Interestingly enough, Bob has stated that these images of the world- the diners, the street corners, the railroads and highways-have inspired his writing: 

"Being a performer you travel the world. You're not just looking off the same window everyday. You're not just walking down the same old street. So you must make yourself observe whatever. Like "yellow railroad"-could have been a blinding day when the sun was bright on a railroad someplace and it stayed on my mind. These aren't contrived images. These are images which are just in there and have got to come out.
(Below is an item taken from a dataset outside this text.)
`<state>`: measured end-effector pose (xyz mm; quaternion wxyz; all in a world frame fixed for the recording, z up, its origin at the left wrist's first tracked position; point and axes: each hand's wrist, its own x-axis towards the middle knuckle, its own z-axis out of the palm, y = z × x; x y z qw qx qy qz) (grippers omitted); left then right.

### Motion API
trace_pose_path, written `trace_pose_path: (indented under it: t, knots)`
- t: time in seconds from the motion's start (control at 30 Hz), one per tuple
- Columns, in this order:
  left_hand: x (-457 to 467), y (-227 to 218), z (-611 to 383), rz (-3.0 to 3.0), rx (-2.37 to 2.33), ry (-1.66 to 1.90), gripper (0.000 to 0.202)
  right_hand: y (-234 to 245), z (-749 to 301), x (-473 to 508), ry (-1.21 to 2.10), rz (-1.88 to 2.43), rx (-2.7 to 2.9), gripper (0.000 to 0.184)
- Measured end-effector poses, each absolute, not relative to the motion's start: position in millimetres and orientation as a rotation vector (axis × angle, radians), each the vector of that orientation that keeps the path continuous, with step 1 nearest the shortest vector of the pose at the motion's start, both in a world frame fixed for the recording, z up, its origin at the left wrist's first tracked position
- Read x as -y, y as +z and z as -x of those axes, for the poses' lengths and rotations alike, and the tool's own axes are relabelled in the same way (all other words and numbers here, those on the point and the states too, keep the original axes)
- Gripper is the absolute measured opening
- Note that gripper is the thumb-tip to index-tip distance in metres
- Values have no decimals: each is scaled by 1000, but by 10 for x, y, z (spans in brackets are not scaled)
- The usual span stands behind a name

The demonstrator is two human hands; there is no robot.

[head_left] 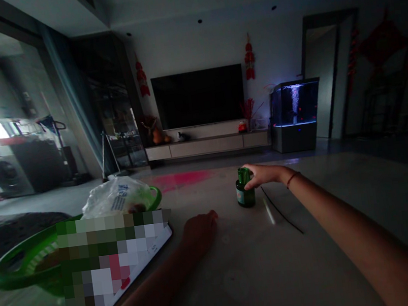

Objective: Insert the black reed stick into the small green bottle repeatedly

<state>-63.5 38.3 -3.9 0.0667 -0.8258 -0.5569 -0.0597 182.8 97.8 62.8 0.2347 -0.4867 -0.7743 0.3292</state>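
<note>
My right hand [262, 174] is closed round the upper part of a short green glass bottle [245, 197] with a pale label, which stands upright on the table [233, 268]. To the left of the bottle, my left hand [199, 227] rests on the tabletop with its fingers curled in; it is dim, and I see nothing in it. A short whitish stick [269, 212] and a thin dark stick or cord [283, 212] lie just right of the bottle, below my right wrist.
At the left, a green plastic basket [21, 274] holds a white plastic bag [114, 196]. A white printed panel [142, 260], partly blurred out, lies beside it. Beyond the table are a television [199, 97], a low cabinet [206, 146] and a lit fish tank [295, 104].
</note>
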Motion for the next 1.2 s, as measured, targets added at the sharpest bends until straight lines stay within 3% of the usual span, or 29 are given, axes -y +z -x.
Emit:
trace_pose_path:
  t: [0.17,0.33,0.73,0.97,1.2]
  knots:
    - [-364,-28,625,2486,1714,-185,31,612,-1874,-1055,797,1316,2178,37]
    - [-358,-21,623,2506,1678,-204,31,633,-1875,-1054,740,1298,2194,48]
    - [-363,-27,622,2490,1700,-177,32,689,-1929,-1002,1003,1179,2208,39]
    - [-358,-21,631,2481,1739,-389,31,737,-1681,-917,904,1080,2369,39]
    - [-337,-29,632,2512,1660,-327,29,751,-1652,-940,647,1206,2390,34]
You know, if it's in there it's got to come out".- Bob Dylan

This sense of spirituality, and love of the world was not first communicated by Bob during Theme Time Radio Hour, but shows up around 40 years earlier in his song "Three Angels":

"Three Angels": By Bob Dylan
Three angels up above the street
Each one playing a horn
Dressed in green robes with wings that stick out
They’ve been there since Christmas morn
The wildest cat from Montana passes by in a flash
Then a lady in a bright orange dress
One U-Haul trailer, a truck with no wheels
The Tenth Avenue bus going west
The dogs and pigeons fly up and they flutter around
A man with a badge skips by
Three fellas crawlin’ on their way back to work
Nobody stops to ask why
The bakery truck stops outside of that fence
Where the angels stand high on their poles
The driver peeks out, trying to find one face
In this concrete world full of souls
The angels play on their horns all day
The whole earth in progression seems to pass by
But does anyone hear the music they play
Does anyone even try?




Here, connections between the opening sketches in Theme Time Radio Hour, the spoken word lyrics of "Three Angels", and Bob's thoughts about traveling the world and songwriting run strong. There's clearly an element of Bob's work that expresses deep appreciation for these street scenes and the humanity embedded within. In "Three Angeles", Bob asks if anyone hears the music the angels play above the street. He asks if anyone even tries, or attempts to "lift their eyes" to the hills to see the larger picture, the spiritual truths that rest in the routines and pains of life.  Bob Dylan's calling has been to use music to uplift the mundane and elevate it to the spiritual. That's pretty much what the book of Psalms is about, and is certainly an avenue worth exploring from every angle.